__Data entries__

※ ※ ※

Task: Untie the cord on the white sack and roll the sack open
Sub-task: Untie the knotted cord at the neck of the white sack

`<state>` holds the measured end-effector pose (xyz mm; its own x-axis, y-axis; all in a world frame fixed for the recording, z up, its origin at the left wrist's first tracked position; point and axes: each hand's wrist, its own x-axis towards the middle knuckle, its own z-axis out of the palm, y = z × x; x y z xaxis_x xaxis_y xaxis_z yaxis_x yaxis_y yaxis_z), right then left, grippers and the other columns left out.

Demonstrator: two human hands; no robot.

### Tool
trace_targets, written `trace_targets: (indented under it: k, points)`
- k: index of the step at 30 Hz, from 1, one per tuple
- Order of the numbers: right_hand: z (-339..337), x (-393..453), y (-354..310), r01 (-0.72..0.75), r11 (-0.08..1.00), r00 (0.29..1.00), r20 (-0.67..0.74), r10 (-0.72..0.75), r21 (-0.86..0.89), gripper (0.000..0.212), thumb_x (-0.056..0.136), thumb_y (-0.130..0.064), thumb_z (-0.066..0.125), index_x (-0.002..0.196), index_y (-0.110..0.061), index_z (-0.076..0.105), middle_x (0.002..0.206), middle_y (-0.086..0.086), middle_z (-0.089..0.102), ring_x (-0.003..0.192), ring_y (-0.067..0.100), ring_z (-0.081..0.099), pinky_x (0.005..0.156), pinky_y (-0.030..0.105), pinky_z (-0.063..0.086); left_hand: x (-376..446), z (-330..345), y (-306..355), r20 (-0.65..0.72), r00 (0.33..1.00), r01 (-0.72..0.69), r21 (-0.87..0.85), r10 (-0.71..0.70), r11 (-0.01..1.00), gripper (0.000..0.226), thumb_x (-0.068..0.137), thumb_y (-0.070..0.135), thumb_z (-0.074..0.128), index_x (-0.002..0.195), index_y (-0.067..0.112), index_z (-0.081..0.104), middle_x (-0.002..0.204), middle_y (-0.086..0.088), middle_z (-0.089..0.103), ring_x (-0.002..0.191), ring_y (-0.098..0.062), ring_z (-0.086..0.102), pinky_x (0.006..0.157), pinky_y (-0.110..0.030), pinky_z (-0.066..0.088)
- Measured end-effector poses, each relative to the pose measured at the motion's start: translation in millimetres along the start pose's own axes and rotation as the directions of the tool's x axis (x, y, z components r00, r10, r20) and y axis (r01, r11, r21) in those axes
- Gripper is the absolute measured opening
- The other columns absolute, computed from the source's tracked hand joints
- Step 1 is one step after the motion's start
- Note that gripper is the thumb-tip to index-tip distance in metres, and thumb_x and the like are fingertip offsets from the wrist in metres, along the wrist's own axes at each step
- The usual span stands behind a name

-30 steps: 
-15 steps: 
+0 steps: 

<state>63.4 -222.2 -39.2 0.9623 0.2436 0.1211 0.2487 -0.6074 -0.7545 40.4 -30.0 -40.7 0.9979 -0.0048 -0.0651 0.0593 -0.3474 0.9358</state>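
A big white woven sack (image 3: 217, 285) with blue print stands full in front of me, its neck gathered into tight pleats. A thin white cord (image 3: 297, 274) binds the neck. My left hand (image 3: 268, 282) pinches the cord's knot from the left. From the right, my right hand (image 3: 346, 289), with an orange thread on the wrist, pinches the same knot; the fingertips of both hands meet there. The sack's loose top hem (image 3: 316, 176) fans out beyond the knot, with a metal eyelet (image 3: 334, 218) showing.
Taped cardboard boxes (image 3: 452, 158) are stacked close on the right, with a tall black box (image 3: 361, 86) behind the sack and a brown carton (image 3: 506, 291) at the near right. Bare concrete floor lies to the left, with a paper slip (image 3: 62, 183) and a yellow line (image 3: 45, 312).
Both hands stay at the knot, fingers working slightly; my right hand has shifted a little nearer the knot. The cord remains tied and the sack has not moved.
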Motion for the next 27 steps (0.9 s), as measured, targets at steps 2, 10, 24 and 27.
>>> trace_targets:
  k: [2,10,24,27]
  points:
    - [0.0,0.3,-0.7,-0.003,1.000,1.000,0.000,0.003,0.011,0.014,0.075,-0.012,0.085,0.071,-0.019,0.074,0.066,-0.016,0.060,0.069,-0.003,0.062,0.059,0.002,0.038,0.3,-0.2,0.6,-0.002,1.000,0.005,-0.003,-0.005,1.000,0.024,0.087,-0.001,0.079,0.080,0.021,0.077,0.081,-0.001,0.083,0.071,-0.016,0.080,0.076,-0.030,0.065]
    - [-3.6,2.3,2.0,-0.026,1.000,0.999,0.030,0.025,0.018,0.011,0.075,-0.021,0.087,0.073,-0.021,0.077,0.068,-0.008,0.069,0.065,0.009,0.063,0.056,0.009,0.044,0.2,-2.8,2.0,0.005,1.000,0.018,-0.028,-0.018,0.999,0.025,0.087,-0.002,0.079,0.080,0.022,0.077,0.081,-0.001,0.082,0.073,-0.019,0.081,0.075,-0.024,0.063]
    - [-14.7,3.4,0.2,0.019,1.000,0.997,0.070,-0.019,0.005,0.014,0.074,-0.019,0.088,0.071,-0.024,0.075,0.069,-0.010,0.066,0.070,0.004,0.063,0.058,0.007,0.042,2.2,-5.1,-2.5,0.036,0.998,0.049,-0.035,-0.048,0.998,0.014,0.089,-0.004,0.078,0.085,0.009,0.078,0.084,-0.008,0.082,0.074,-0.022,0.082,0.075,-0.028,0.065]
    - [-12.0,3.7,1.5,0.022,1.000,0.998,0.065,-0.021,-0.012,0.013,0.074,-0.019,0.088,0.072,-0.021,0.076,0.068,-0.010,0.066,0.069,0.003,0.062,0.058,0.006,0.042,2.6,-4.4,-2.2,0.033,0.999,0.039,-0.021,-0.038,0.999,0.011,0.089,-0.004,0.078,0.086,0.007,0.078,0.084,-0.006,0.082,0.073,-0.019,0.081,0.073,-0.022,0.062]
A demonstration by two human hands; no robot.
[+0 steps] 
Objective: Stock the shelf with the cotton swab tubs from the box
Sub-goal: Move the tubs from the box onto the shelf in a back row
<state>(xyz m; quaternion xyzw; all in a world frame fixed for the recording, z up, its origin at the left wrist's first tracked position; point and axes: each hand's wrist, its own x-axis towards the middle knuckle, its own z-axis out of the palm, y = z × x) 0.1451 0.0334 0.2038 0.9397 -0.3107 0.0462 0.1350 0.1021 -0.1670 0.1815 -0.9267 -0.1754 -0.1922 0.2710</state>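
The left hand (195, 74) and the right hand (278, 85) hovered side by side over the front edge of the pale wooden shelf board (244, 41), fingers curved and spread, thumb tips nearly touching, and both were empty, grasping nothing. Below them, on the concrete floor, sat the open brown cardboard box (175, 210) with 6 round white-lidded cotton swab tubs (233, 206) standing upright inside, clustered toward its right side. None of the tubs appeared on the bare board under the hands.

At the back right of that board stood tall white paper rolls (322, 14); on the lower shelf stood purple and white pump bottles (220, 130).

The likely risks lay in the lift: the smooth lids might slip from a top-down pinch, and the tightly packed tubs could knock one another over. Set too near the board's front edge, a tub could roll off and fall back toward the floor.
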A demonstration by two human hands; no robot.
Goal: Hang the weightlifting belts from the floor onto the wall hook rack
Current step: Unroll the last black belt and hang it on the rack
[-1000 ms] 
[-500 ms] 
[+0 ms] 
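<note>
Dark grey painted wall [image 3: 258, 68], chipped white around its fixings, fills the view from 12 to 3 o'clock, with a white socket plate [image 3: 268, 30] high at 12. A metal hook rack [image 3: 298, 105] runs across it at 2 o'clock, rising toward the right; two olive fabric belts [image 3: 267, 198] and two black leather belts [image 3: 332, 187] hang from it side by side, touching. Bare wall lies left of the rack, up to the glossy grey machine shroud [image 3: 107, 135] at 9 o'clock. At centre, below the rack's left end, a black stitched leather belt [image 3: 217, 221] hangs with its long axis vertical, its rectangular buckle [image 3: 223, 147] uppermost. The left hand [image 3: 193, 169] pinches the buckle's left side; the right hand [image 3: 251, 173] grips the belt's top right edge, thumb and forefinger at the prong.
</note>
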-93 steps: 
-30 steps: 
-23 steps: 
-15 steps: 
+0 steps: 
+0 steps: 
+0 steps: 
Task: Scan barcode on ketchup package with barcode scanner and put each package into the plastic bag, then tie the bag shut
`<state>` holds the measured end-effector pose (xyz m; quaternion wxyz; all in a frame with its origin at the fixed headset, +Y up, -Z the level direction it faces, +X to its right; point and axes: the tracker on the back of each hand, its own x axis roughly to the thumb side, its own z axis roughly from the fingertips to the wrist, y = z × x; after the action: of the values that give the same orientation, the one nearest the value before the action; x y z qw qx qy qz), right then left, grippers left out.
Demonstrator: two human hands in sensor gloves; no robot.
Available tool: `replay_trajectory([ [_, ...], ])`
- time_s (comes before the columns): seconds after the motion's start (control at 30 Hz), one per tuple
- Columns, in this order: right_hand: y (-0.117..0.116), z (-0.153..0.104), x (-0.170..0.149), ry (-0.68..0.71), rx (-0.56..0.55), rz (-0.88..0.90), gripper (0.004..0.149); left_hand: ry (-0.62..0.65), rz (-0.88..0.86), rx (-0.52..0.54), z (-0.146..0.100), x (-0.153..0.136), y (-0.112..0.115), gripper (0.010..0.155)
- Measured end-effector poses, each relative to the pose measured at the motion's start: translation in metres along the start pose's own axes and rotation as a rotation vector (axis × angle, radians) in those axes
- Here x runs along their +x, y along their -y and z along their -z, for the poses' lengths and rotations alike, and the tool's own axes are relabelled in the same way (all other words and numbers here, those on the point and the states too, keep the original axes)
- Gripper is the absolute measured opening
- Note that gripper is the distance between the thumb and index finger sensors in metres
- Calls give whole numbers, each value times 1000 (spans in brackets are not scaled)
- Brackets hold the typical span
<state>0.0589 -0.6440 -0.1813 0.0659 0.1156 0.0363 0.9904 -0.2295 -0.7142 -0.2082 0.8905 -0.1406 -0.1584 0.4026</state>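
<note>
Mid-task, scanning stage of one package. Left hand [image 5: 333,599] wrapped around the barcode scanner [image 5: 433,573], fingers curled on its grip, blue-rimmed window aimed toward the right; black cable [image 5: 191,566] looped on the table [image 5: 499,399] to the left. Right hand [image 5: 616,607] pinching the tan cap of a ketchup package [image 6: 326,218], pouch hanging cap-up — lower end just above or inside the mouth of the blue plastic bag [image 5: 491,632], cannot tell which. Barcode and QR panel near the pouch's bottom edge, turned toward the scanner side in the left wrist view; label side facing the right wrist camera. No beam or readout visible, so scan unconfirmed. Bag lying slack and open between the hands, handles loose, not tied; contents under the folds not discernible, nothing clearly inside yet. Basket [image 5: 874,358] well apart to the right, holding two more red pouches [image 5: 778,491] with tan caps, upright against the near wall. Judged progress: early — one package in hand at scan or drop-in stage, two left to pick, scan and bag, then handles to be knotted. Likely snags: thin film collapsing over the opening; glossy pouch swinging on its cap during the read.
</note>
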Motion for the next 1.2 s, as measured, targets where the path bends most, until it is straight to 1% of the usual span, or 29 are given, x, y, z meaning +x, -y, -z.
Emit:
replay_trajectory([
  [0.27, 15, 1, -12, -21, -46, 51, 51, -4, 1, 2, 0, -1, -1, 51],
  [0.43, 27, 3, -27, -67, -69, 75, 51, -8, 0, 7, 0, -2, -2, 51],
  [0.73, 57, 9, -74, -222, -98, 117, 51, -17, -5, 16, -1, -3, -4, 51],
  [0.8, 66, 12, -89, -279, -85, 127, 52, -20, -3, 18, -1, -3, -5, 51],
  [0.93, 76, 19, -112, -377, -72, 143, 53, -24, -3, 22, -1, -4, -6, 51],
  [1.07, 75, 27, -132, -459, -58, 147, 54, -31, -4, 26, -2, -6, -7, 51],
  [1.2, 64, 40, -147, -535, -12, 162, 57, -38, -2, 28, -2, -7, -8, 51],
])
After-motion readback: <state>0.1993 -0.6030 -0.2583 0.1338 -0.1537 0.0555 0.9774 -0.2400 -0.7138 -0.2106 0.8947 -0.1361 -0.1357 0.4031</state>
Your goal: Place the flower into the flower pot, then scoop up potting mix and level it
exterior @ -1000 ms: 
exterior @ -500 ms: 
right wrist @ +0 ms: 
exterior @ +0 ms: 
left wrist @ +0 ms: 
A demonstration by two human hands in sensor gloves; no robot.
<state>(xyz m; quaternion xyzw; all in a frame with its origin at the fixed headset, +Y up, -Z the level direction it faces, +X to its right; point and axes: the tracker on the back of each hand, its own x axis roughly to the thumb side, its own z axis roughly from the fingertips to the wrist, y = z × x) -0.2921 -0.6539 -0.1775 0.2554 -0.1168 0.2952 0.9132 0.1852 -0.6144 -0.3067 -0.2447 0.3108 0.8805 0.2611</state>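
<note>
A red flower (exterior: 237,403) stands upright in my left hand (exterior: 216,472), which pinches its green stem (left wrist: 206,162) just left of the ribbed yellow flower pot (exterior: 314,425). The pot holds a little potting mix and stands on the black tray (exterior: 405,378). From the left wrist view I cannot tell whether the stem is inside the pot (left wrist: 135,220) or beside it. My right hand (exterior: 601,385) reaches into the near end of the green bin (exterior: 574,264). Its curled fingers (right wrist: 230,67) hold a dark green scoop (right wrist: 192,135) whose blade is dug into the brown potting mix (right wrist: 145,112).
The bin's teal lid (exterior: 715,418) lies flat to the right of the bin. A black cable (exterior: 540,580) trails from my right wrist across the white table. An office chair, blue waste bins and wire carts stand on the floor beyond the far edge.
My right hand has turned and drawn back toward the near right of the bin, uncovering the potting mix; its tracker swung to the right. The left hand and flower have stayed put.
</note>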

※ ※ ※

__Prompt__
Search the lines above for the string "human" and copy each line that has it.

__Exercise response__
Demonstrator: two human hands; no robot.
A demonstration by two human hands; no robot.
A demonstration by two human hands; no robot.
Demonstrator: two human hands in sensor gloves; no robot.
A demonstration by two human hands in sensor gloves; no robot.

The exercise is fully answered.